### Activity
Further down are entries; set down exactly and only the lines from the one with "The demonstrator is" up to and including the one with "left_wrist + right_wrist", dropping each picture.

### Records for the exercise

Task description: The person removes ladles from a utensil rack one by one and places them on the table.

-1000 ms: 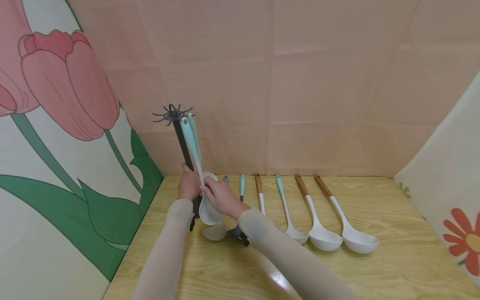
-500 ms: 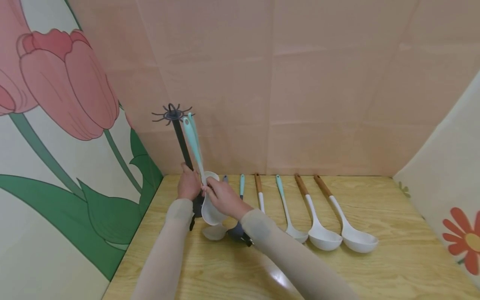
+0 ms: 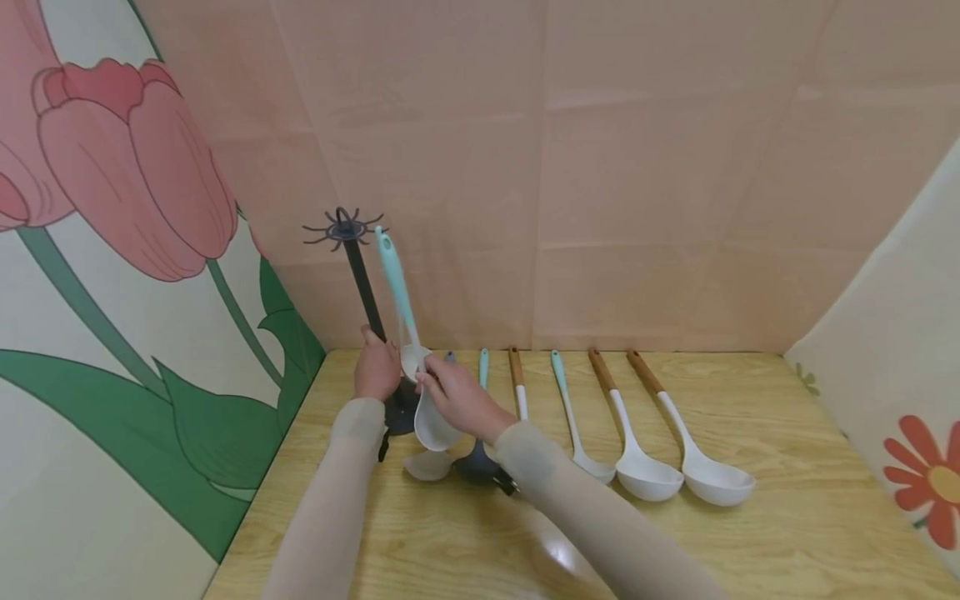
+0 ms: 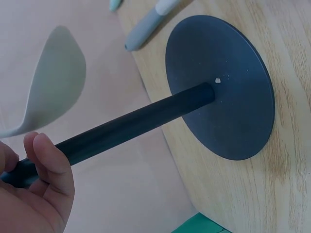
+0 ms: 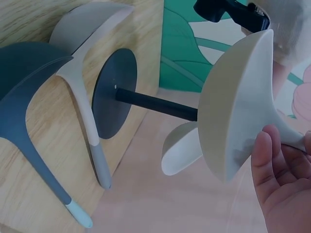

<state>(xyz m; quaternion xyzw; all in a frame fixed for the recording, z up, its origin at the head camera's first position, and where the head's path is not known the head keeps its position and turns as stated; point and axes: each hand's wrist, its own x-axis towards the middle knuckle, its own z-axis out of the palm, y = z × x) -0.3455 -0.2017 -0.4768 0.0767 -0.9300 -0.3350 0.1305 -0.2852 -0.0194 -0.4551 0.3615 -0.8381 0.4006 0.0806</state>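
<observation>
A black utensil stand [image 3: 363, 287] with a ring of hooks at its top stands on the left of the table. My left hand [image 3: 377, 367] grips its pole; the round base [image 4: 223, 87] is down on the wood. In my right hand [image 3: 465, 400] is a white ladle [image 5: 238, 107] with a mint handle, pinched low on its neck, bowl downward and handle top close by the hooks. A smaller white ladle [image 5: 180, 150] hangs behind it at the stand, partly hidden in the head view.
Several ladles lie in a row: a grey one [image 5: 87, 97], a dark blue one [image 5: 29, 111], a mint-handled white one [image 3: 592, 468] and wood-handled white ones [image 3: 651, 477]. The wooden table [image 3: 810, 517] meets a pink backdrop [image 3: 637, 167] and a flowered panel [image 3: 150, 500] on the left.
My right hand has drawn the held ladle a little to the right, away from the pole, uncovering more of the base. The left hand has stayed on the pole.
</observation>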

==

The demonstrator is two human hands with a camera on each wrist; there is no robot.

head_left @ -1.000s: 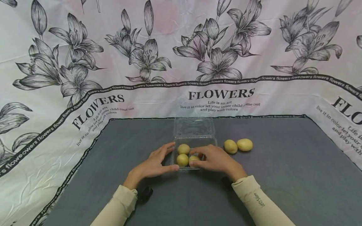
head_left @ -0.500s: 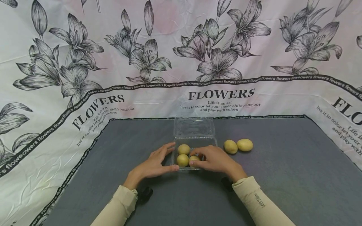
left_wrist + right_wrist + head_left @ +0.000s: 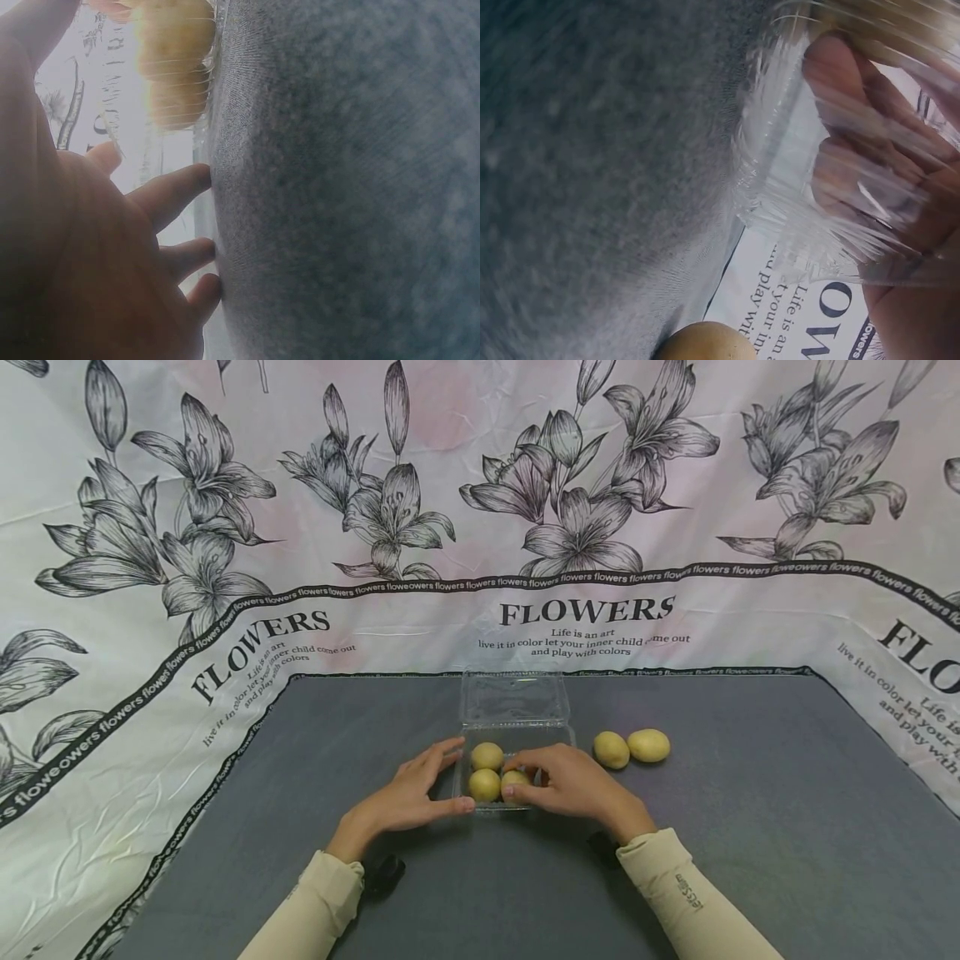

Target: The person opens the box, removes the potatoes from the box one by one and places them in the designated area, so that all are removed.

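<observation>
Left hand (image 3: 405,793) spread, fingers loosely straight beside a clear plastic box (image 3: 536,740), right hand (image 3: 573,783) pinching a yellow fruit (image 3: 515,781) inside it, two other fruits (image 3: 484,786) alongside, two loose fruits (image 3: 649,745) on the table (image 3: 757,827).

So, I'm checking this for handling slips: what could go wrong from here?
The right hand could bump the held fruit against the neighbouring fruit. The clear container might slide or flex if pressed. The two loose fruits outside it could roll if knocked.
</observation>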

### Expected answer
The demonstrator is two human hands with a camera on each wrist; there is no robot.

head_left @ -1.000s: 
head_left @ -0.500s: 
left_wrist + right_wrist + head_left @ +0.000s: 

No more work remains for this exercise.